Dataset section >>

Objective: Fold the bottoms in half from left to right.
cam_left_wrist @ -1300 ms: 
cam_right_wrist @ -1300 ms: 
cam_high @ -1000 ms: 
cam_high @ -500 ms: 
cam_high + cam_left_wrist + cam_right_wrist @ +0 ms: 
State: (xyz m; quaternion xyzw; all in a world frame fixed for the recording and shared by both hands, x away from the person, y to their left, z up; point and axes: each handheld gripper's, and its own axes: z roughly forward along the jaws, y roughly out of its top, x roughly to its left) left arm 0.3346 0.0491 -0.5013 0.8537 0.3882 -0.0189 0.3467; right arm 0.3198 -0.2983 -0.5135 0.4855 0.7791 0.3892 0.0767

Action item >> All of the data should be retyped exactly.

Task result >>
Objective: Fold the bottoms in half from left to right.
cam_left_wrist @ -1300 ms: 
cam_right_wrist @ -1300 ms: 
cam_high @ -1000 ms: 
cam_high @ -500 ms: 
cam_high + cam_left_wrist + cam_right_wrist @ +0 ms: 
State: (xyz m; quaternion xyzw; all in a world frame fixed for the recording and shared by both hands, x away from the person, y to their left, z up; point and axes: each handheld gripper's, and its own axes: z roughly forward along the jaws, y roughly out of its top, x roughly to its left) left arm 0.3346 0.0491 -0.5013 0.8537 0.3882 -0.0189 0.3467; right arm 0.3198 -0.2983 -0.5135 0.4855 0.7791 0.3892 0.0767

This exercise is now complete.